I realise there can be a bit of a chicken/egg issue there, but if you do have
anything it would be good to include it.
A particular need for this is that fact that a number of standard features
are not going to be supported and it would be good to be sure that there are
real cases that don't need those.
...
> +Non-features
> +------------
> +
> +Features we do not currently plan to support in union mounts:
> +
> +Online upgrade: E.g., installing software on a file system NFS
> +exported to clients while the clients are still up and running.

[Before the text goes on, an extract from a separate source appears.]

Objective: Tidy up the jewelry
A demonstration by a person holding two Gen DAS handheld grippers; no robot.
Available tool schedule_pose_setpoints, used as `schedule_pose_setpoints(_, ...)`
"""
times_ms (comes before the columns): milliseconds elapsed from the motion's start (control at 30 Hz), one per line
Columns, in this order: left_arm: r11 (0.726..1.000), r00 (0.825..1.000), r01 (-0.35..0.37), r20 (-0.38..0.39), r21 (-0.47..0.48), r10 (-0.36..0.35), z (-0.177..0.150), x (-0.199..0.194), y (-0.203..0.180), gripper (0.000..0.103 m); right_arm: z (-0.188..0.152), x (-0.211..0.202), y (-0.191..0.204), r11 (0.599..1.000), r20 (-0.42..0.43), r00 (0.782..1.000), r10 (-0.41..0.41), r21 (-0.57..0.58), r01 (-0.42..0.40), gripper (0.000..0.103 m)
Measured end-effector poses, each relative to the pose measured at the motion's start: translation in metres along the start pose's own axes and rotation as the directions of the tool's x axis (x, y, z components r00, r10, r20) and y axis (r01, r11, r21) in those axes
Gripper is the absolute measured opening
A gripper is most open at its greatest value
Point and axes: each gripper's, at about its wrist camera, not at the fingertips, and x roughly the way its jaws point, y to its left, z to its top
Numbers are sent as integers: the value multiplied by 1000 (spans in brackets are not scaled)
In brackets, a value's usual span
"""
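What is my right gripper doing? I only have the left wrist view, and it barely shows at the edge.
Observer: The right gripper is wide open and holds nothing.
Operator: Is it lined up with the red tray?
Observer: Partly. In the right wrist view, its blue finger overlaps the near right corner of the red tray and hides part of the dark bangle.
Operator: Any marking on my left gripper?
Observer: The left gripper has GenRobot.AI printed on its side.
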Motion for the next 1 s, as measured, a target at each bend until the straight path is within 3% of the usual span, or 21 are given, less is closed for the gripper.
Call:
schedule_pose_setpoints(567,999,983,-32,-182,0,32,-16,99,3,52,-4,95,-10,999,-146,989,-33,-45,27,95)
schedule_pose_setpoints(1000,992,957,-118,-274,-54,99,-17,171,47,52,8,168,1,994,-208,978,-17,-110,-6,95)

> +Allowing the read-only bottom layer of a union mount to change
> +invalidates our locking strategy.
I wonder if the restriction is not more serious than this.
Given the prevalence of "copy-up", particularly of directories, I would think
that even off-line upgrade would not be supported.
If the upgrade adds a file in a directory that has already been read (and
hence copied-up), or changes a file that has been chmodded, then the upgrade
will not be completely visible, which sounds dangerous.
Don't you have to require (or strongly recommend) that the underlying
filesystem remain unchanged while the on-top filesystem exists, not just
while it is mounted ??
As a counter-position for you or others to write cogent arguments against,
and to then include those arguments in the justification section, I would
like to present my preferred approach, which is essentially that the problem
is better solved at the block layer or the distro layer.
A distro-layer solution would be appropriate when you want a common root
filesystem with per-host configuration, whether in an NFS cluster of a
virtual-machine cluster.
This involved every file that might need configuration being made a symlink
to e.g. /local, and every instance mounts some local directory on /local.
e.g. mount --bind /local-`hostname` /local
This is obviously less transparent, but it is also more predictable (you
know exactly what can and cannot be changed by an upgraded on the shared
filesystem).
A convincing use case that required NFS sharing and required signficantly
more customisation that just some config file would be a good
counter-argument to this.
I see two block-layer solutions. The obvious is a COW block device as you
have mentioned. I am not convinced that it is as bad as you think.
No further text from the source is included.